Furthermore, the components 1102-1110 of the artistic content generation system 106 may, for example, be implemented as one or more operating systems, as one or more stand-alone applications, as one or more modules of an application, as one or more plug-ins, as one or more library functions or functions that may be called by other applications, and/or as a cloud-computing model. Thus, the components 1102-1110 of the artistic content generation system 106 may be implemented as a stand-alone application, such as a desktop or mobile application. Furthermore, the components 1102-1110 of the artistic content generation system 106 may be implemented as one or more web-based applications hosted on a remote server. Alternatively, or additionally, the components 1102-1110 of the artistic content generation system 106 may be implemented in a suite of mobile device applications or “apps.” For example, in one or more embodiments, the artistic content generation system 106 can comprise or operate in connection with digital software applications such as ADOBE® PHOTOSHOP®, ADOBE® AFTER EFFECTS®, or ADOBE® ILLUSTRATOR®. The foregoing are either registered trademarks or trademarks of Adobe Inc. in the United States and/or other countries.
The series of acts 1200 includes an act 1202 for generating an initialized artistic digital image based on a learnable tensor. For example, in some embodiments, the act 1202 involves generating, utilizing an artistic generative neural network of an artistic image neural network, an initialized artistic digital image based on a learnable tensor.

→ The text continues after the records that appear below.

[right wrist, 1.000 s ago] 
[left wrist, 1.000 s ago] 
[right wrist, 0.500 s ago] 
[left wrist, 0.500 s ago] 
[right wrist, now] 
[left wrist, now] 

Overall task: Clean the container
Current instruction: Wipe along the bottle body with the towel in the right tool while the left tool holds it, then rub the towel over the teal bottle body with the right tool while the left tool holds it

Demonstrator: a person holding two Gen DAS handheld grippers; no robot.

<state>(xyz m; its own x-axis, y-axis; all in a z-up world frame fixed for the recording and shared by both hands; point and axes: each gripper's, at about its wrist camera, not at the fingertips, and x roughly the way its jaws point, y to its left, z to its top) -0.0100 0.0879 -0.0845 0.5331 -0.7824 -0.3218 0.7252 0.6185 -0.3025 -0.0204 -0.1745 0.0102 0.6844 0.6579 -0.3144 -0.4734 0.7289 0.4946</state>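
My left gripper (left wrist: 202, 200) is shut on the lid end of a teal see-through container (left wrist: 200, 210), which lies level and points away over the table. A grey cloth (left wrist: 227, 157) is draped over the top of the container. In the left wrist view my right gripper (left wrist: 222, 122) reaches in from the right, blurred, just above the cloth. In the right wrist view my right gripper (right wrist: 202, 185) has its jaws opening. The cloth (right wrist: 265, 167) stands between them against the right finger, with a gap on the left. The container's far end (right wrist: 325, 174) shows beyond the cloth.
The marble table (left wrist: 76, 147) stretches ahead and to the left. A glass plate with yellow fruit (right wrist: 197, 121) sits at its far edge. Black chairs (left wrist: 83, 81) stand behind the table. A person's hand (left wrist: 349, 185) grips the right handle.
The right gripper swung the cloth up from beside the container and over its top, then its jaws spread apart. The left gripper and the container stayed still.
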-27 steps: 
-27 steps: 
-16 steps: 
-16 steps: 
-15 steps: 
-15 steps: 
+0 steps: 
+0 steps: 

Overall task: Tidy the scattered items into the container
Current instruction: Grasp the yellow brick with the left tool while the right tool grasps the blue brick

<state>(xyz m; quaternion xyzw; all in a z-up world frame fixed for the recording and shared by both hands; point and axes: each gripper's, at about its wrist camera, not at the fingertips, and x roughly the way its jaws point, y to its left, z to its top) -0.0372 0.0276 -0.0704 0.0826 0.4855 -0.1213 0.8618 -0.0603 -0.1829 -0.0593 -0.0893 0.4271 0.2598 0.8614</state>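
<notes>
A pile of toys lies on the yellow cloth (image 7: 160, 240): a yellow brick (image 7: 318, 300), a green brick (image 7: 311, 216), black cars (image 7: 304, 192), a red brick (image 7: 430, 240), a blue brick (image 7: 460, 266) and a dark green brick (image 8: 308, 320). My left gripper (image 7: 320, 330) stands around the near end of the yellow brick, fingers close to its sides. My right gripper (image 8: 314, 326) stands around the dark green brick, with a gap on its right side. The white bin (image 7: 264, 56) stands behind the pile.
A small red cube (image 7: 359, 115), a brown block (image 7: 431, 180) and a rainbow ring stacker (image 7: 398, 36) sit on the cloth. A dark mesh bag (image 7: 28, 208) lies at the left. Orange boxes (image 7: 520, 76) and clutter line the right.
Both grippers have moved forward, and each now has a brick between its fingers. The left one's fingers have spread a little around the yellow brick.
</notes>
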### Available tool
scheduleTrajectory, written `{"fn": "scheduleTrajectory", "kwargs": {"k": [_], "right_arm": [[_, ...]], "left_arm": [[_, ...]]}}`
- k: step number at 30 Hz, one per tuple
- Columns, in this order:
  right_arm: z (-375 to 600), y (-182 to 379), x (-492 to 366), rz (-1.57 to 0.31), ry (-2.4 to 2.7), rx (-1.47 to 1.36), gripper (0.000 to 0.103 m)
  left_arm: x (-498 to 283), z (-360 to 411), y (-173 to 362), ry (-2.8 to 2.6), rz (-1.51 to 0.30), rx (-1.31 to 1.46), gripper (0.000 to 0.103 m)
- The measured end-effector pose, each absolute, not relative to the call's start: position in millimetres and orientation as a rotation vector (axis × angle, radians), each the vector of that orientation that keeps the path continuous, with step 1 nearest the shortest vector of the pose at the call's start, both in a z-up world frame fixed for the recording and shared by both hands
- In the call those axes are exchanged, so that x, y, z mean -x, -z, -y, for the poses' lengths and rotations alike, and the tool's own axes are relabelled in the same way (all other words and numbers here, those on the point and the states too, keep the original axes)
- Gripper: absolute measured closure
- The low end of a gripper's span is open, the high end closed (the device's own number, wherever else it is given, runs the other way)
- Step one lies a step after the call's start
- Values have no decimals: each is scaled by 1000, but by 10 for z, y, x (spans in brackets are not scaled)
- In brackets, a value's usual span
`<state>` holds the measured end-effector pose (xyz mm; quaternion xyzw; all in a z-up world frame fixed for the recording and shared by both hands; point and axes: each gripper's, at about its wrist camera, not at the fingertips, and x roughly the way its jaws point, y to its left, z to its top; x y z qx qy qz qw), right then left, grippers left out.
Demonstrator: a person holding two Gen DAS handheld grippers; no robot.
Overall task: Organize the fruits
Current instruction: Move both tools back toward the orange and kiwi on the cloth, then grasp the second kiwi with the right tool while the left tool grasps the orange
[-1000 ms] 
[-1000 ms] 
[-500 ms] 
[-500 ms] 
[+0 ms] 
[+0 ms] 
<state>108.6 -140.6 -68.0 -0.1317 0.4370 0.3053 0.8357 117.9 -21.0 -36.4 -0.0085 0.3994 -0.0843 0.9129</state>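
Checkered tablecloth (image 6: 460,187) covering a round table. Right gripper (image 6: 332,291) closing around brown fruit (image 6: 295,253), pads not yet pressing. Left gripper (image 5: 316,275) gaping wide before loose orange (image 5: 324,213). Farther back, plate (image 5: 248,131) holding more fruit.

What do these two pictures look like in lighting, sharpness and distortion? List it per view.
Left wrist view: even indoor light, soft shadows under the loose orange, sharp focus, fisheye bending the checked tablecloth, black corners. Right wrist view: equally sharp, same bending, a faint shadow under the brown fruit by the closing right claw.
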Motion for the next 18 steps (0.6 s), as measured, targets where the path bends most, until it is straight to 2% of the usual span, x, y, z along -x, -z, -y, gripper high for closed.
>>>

In one or more embodiments, the artistic content generation system 106 receives a digital image comprising content for creating the artistic digital image and initializes the parameters of the learnable tensor based on the digital image utilizing an encoder of the artistic generative neural network. Accordingly, in some instances, the artistic content generation system 106 generates, utilizing the artistic generative neural network, the initialized artistic digital image based on the learnable tensor by generating, utilizing a decoder of the artistic generative neural network, the initialized artistic digital image based on the learnable tensor with the initialized parameters. In some implementations, the artistic content generation system 106 modifies the digital image utilizing fractal noise and initializes the parameters of the learnable tensor based on the digital image utilizing the encoder of the artistic generative neural network by initializing the parameters of the learnable tensor based on the digital image with the fractal noise utilizing the encoder of the artistic generative neural network.
Additionally, the series of acts 1200 include an act 1204 for determining style encodings for style parameters. For instance, in some cases, the act 1204 involves determining, utilizing a multi-domain style encoder of the artistic image neural network, one or more style encodings for one or more style parameters.
In some implementations, the artistic content generation system 106 receives at least one of a style digital image that includes the one or more style parameters or a style text prompt that includes the one or more style parameters. Accordingly, in some cases, the artistic content generation system 106 determines the one or more style encodings for the one or more style parameters by generating the one or more style encodings within a multi-domain encoding space from the at least one of the style digital image or the style text prompt utilizing the multi-domain style encoder.
The series of acts 1200 also includes an act 1206 of updating the learnable tensor using the initialized artistic digital image and the style encodings. To illustrate, in some instances, the act 1206 involves updating parameters of the learnable tensor by comparing the initialized artistic digital image to the one or more style encodings.
In one or more embodiments, the artistic content generation system 106 modifies the initialized artistic digital image utilizing an augmentation chain of transformation operations. Accordingly, in some cases, the artistic content generation system 106 compares the initialized artistic digital image to the one or more style encodings by comparing the modified initialized artistic digital image to the one or more style encodings.
Further, in some cases, the artistic content generation system 106 generates artistic encodings within a multi-domain encoding space from the initialized artistic digital image utilizing a neural network image encoder; and compares the initialized artistic digital image to the one or more style encodings by comparing the artistic encodings to the one or more style encodings within the multi-domain encoding space.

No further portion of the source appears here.